Flushed with the monetary if not critical success of “Transformers”, Hasbro has been rummaging around in their toy cupboard for another franchise.

Deciding that a board game consisting of guessing where your battleships are hidden to the refrain of “Hit” or “Miss”, one imagines would have been low on their wish list.

However, investing a production budget of some $200 million, it had better be a “hit” otherwise someone will be in trouble.

Wisely deciding that filming a board game will not be enough, the creative force behind the film have decided that adding cool Aliens and spaceships to the mix, courtesy of some excellent SFX work by ILM, would enliven the story.

The story such as it is, centres around two brothers, one Commander Hopper (Alexander Skarsgard) a straight up and down “Hoorah” Navy officer, the other a deadbeat waster Alex (Taylor Kitsch), not averse to breaking into a convenience store to steal a Burrito to impress a girl.

The Navy will sort all that out and before we know it, Alex is lieutenant Hopper, in the same mould as his brother but with rougher edges and a penchant for trouble.

All is well and we are treated to many, many shots of US Navy ships cleaving through the Pacific ocean, clearly very much with the approval, endorsement and general we are happy to help, from the US Navy in Hawaii. On occasions so much so, that you expect a application form to be distributed with each ticket or DVD.

Aliens then arrive to spoil the Naval war games, interestingly a multi-national force headed by Captain Nagata (Tadanobu Asano), presumably as a nod to a worldwide audience base. The Aliens land in the sea and then proceed to attack humans and weapons only if they perceive a threat to them, handily indicated with a red or green HUD.

The initial alien force is believed to be a scout force who need to send a message home to call in the troops, via the handy satellite array on Hawaii, ironically the very signal that has been beaming out in a search for intelligent life.

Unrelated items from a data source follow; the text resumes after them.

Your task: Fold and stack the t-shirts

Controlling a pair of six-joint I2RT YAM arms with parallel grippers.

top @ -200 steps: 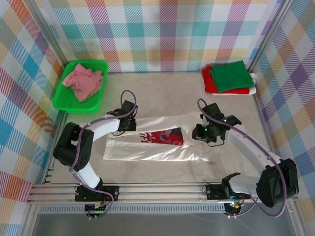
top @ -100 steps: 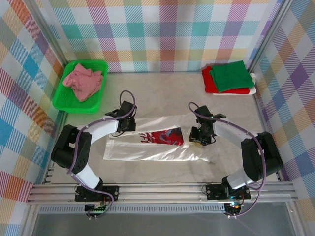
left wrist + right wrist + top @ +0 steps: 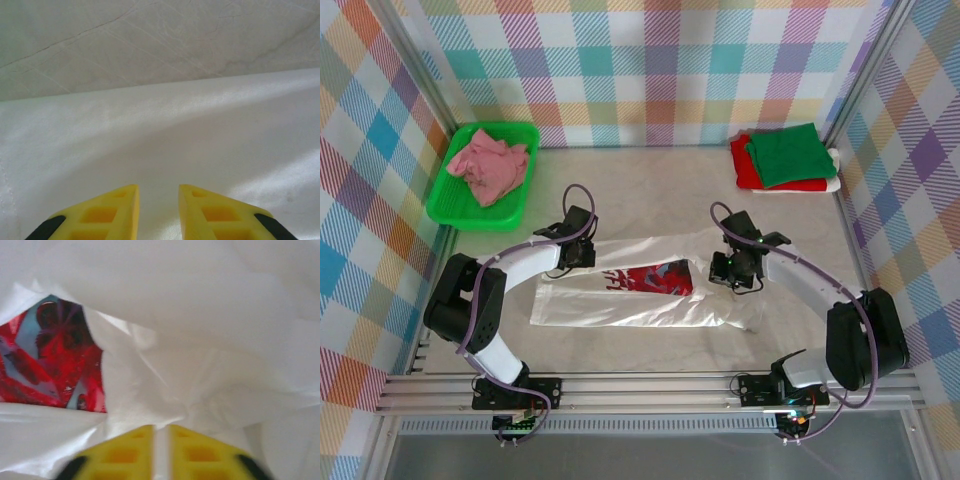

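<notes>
The white t-shirt (image 3: 620,305) lies as a long flat strip on the table (image 3: 650,190), print (image 3: 650,278) up. At its right end the right gripper (image 3: 728,270) has its fingers drawn together on a bunched fold. At its far left edge the left gripper (image 3: 582,252) rests with fingers parted over cloth. Beyond it to the right, the green t-shirt (image 3: 785,153) lies on the red t-shirt (image 3: 744,165). Beyond it to the left, the pink t-shirt (image 3: 488,165) sits crumpled in the green tray (image 3: 470,221).

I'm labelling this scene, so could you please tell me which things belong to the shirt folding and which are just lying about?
Job in hand:
white shirt
pink shirt
green shirt
red shirt

Lying about:
green tray, which holds the pink shirt
</notes>
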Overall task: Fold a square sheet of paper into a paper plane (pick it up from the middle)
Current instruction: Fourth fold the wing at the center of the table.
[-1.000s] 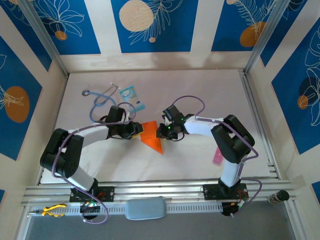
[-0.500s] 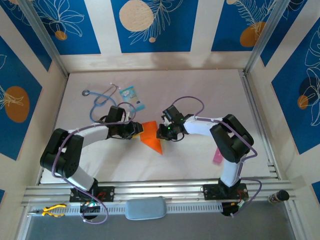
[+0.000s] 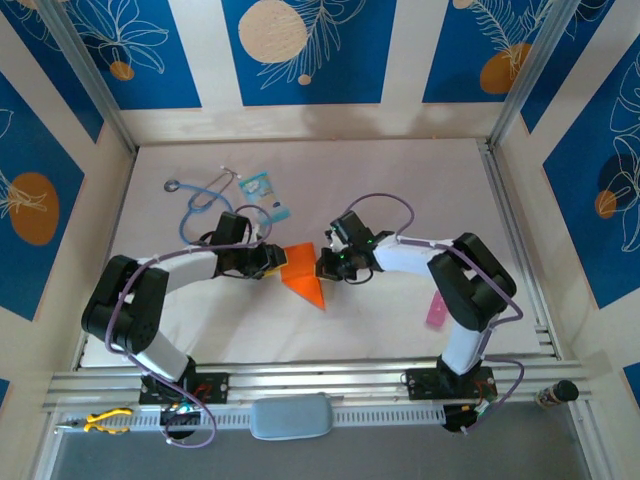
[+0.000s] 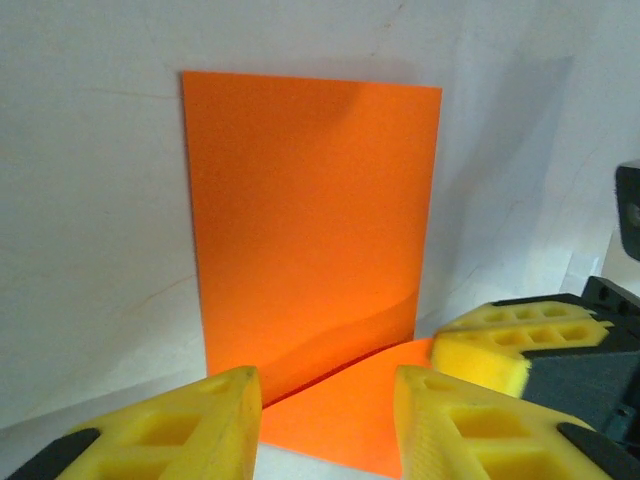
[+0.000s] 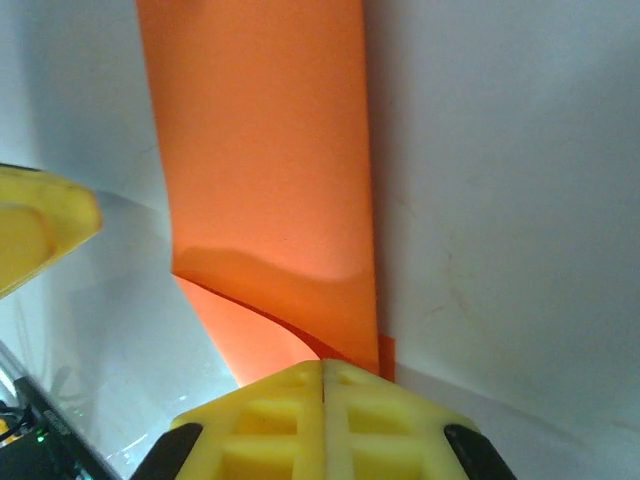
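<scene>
Closing just completed: right gripper (image 5: 322, 372) now pinches the lifted edge of the square sheet of paper (image 4: 310, 220), left gripper (image 4: 328, 395) open astride it; folding can probably proceed.

No readable text, labels or numbers anywhere. Light-blue packet (image 3: 256, 183) toward the far-left corner of the table (image 3: 400, 180) is patterned, any print too small to read. Orange paper (image 4: 310, 230) plain on visible faces.
</scene>
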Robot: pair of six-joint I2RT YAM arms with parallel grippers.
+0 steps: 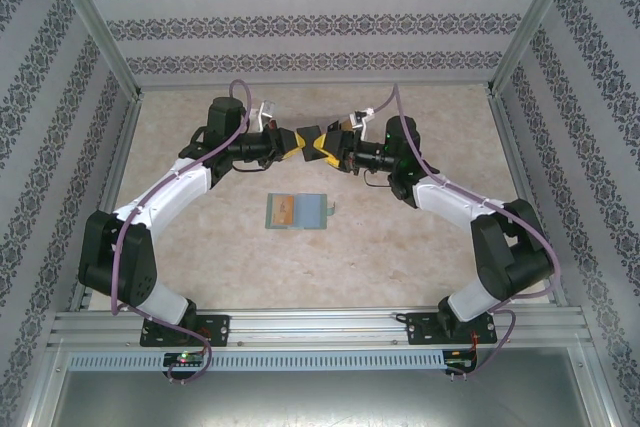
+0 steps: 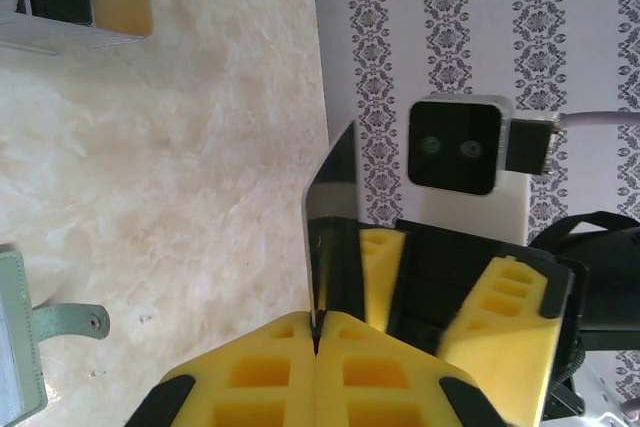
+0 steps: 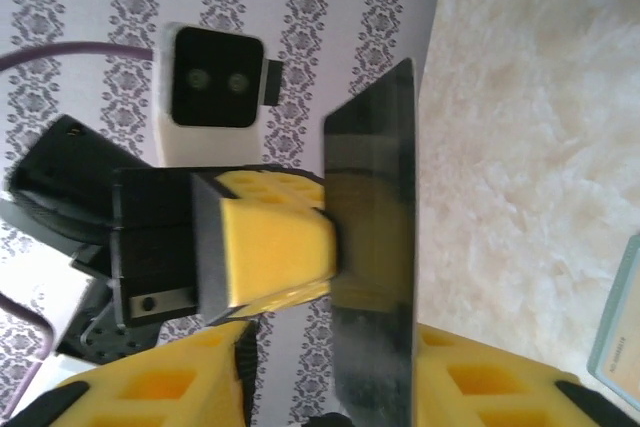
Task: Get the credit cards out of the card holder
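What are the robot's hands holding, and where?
The left gripper pinches a dark card by one edge; the right gripper stands open around it.

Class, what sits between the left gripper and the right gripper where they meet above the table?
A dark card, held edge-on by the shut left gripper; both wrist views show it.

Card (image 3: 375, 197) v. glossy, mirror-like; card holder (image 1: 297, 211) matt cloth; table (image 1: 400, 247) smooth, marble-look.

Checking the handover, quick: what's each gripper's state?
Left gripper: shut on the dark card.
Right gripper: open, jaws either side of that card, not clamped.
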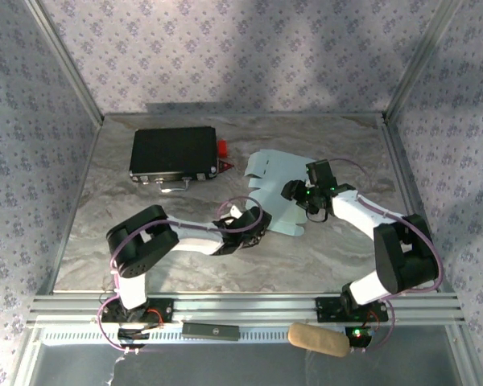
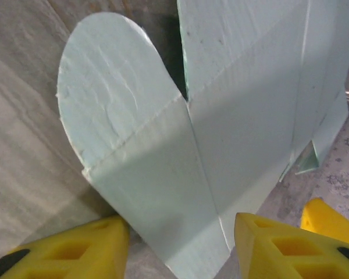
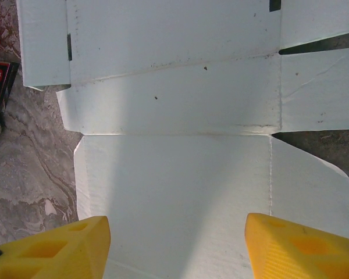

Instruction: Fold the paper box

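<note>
The paper box (image 1: 267, 170) lies unfolded on the worktop (image 1: 145, 241), with the black case (image 1: 173, 153) at its ten o'clock. The left hand (image 1: 253, 223) is at its seven and the right hand (image 1: 300, 197) at three, both spread.

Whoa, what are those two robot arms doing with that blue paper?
They are folding the paper box, a pale blue cut-out sheet that lies mostly unfolded on the table. The left jaws stand open around one corner, next to a rounded flap. The right jaws stand open over a wide panel. The black case sits apart at the back.
</note>
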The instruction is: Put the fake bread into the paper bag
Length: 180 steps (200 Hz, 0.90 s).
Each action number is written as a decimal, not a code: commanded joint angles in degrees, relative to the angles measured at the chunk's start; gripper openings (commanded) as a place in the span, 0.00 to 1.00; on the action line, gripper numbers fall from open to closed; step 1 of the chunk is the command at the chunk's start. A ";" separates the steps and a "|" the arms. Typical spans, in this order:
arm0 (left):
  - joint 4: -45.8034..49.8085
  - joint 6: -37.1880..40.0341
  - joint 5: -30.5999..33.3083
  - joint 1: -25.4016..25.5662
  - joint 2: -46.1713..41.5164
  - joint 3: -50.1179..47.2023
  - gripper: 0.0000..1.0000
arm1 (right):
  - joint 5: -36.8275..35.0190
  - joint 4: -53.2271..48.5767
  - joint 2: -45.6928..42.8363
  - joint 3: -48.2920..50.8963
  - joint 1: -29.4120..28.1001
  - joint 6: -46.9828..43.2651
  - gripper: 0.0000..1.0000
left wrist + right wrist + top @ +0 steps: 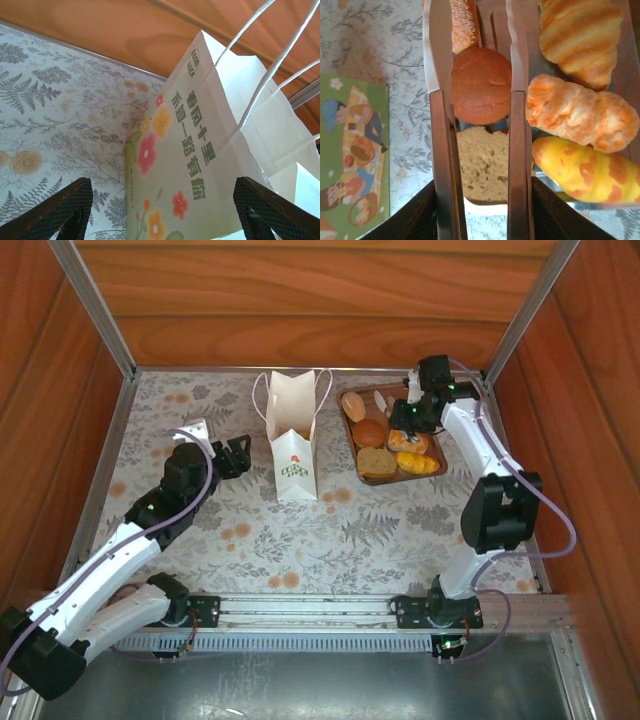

Humans obviously want to stop them to “save the world” and that’s about it story wise. Although the people left on land get some better lines, real life double amputee Mick Canales (Gadsen) and scientist Cal Zapata (Linklater) with some decent banter “Who talks like that” Cal asks, he does have a point.

Liam Neeson has been co-opted in as Admiral Shane, father to the pretty girl Alex Hopper is chasing (Brooklyn Decker) and lends some gravitas to the proceedings, although even he looks uncomfortable in the role. Rather bizarrely, Rihanna is also on board as a Wep’s petty officer, presumably filling another demographic niche.

So with no real plot other than that sketched out above, the visuals and effects will have to be top notch to turn this into an event movie to recover the budget outlay.

The effects as you might expect from ILM are superb, water cascades from monstrous ships, clever chainsaw type wrecking balls carve through ships, cars and freeways with an awesome destructive force.

There is much fun to be had in these sequences, they are ridiculous enough to not resemble real life and much like Transformers, if you like to see stuff blow up, this could be your movie. Later in the film, something is bought to life with the help of “old salts”, they cannot be serious you might ask, clearly they are.

The acting, dialogue and motivations of all characters are all but non existent. Does this detract from the spectacle, not so much but if you are expecting any depth, look elsewhere.

One would certainly hope that a military trained officer would react in a more professional manner when faced with adversity. Deciding to ram the aliens with your destroyer killing all on board, is presumably not a sane or proportionate response as indicated by Naval regulations.

Director Peter Berg has certainly thrown a lot of stuff on the screen, more quantity rather than quality and as mentioned before, this film makes even Michael Bay’s “Pearl Harbour”, appear unpatriotic by comparison.

You have been warned.

Interestingly the plan to make the film more international in content clearly worked, US Box office was a miserly $65m, with International markets contributing $237m. Movie execs finally working out that there are people outside of the US that like to watch movies.


Daft, yes. Fun in parts, equally yes. An opportunity wasted to make a film with some meaning, plot and characterizations, yes.

If you remove brain, enjoy corn, always secretly wanted to be in the Navy and fight aliens, then this is the film you have been waiting for.